**WHAT YOU SHOULD DO**
Go through the records and show each line where the word "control" occurs.

**RECORDS PROVIDED**

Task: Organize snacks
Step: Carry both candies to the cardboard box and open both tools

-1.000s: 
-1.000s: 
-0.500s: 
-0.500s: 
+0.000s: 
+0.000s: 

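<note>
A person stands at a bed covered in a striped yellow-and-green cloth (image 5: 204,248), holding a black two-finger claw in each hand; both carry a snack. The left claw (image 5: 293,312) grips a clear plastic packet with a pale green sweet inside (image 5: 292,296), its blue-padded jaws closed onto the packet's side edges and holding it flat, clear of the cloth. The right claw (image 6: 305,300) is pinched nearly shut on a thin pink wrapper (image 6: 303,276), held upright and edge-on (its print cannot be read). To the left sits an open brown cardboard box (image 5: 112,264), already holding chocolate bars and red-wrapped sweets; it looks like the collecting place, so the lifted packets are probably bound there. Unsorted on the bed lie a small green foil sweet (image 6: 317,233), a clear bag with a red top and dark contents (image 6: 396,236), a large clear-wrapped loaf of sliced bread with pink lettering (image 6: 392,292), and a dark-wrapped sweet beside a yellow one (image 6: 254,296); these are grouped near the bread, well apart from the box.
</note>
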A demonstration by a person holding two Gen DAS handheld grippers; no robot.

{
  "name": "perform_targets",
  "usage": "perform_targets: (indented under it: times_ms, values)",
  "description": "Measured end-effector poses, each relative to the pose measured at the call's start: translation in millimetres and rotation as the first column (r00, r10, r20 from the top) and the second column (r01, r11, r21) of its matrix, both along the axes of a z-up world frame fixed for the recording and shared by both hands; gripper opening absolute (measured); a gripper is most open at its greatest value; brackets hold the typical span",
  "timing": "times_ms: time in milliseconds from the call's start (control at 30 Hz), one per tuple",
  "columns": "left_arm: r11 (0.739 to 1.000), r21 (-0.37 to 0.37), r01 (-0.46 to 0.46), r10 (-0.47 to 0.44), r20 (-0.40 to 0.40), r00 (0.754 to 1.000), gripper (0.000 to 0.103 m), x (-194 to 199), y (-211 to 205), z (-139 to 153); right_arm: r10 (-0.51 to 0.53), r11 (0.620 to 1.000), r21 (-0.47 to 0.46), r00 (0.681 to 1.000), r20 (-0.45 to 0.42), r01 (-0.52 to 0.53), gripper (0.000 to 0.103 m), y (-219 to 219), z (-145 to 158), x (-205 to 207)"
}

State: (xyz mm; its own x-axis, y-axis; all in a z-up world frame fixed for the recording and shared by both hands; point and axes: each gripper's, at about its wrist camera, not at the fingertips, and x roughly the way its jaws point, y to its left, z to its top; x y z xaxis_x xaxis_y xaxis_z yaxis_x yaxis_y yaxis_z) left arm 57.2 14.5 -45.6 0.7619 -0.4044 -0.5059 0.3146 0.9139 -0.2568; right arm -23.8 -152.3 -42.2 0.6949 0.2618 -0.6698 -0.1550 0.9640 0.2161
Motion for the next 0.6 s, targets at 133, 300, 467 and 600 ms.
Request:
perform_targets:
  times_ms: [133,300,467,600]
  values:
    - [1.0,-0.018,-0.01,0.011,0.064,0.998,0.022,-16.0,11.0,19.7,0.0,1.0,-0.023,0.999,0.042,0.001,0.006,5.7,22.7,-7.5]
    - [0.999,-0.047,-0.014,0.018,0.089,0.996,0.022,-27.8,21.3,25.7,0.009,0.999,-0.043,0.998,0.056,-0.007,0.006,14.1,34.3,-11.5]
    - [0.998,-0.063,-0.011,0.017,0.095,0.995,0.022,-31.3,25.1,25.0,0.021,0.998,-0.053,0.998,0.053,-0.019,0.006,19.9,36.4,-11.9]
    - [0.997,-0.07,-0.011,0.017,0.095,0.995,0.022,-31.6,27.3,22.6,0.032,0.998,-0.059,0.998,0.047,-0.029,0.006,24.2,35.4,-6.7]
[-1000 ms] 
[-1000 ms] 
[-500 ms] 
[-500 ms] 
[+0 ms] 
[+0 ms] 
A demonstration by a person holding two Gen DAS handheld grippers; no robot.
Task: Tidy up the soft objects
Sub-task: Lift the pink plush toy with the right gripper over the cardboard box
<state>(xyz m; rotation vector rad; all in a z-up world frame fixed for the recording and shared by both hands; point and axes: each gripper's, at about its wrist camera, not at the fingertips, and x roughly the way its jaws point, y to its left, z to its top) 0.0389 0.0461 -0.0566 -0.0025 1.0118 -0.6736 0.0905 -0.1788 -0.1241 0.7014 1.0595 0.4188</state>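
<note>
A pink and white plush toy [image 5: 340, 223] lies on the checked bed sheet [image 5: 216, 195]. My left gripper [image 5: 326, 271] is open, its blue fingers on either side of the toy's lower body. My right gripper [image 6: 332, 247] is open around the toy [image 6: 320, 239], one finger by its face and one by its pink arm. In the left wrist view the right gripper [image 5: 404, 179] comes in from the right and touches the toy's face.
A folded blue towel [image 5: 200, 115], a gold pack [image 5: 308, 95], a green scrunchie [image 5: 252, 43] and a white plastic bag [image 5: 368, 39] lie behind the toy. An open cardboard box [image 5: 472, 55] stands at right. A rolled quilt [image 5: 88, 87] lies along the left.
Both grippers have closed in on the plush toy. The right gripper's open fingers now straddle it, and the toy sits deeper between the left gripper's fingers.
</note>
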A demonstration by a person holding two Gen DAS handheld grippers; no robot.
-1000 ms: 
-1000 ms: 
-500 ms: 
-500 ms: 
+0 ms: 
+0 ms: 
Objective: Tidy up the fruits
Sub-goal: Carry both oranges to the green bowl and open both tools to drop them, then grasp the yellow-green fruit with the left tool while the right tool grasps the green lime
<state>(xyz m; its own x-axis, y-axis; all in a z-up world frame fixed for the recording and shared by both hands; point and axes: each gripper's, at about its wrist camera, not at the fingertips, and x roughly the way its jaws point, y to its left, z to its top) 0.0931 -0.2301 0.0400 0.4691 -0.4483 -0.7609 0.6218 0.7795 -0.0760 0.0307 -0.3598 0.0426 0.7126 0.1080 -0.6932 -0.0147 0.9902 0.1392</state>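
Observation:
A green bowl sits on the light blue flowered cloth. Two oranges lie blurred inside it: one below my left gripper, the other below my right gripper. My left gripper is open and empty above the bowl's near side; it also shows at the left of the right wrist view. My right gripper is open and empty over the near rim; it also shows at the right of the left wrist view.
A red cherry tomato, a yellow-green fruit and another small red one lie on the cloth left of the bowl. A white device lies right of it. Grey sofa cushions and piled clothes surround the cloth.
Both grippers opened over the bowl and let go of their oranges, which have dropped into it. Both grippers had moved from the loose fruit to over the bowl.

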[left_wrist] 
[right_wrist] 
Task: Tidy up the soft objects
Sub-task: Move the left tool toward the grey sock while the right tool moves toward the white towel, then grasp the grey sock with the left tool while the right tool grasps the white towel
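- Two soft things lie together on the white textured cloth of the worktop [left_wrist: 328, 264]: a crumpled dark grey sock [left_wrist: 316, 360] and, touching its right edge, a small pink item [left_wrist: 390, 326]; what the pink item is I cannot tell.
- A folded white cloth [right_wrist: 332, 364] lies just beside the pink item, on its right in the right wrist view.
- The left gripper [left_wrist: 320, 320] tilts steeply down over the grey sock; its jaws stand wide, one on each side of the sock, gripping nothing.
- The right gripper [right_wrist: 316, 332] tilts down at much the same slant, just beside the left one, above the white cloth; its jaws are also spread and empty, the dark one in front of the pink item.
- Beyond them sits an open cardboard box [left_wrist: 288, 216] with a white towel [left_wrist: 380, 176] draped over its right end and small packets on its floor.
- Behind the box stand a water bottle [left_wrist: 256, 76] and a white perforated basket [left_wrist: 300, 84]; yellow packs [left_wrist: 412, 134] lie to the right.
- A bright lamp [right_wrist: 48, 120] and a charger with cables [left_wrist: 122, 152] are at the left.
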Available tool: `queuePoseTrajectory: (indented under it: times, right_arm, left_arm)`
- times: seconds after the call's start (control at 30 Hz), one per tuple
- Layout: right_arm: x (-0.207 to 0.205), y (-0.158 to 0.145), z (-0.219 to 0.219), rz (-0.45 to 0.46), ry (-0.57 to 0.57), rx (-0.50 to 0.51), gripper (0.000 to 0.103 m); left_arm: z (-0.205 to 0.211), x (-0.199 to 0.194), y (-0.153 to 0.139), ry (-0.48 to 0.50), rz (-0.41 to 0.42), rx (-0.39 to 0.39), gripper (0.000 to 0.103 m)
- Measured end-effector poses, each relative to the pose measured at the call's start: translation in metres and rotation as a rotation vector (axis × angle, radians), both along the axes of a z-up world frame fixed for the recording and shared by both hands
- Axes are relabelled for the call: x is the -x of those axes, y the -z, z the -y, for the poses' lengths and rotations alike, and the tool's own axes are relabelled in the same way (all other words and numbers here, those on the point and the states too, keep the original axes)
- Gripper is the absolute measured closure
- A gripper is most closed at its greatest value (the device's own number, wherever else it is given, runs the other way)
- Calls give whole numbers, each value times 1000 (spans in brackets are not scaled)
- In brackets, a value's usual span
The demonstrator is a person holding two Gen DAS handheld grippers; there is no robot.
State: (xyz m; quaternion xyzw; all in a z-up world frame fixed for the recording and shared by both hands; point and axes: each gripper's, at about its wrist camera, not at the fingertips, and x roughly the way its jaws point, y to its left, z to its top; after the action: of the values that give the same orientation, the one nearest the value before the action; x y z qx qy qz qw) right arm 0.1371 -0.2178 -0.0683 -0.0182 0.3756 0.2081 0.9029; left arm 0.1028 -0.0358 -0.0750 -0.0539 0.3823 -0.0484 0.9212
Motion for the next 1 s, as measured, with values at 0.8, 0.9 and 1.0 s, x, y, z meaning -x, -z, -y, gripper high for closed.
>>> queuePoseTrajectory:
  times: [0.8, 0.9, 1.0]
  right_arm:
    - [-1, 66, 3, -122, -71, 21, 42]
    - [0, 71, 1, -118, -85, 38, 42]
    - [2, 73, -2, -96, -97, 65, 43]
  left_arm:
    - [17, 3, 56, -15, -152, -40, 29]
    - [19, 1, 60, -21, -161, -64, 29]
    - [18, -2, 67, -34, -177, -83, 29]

**SOLUTION TO THE EXERCISE**
  "timing": "times_ms: time in milliseconds from the call's start (control at 30 Hz), one per tuple",
- times: seconds after the call's start (control at 30 Hz), one per tuple

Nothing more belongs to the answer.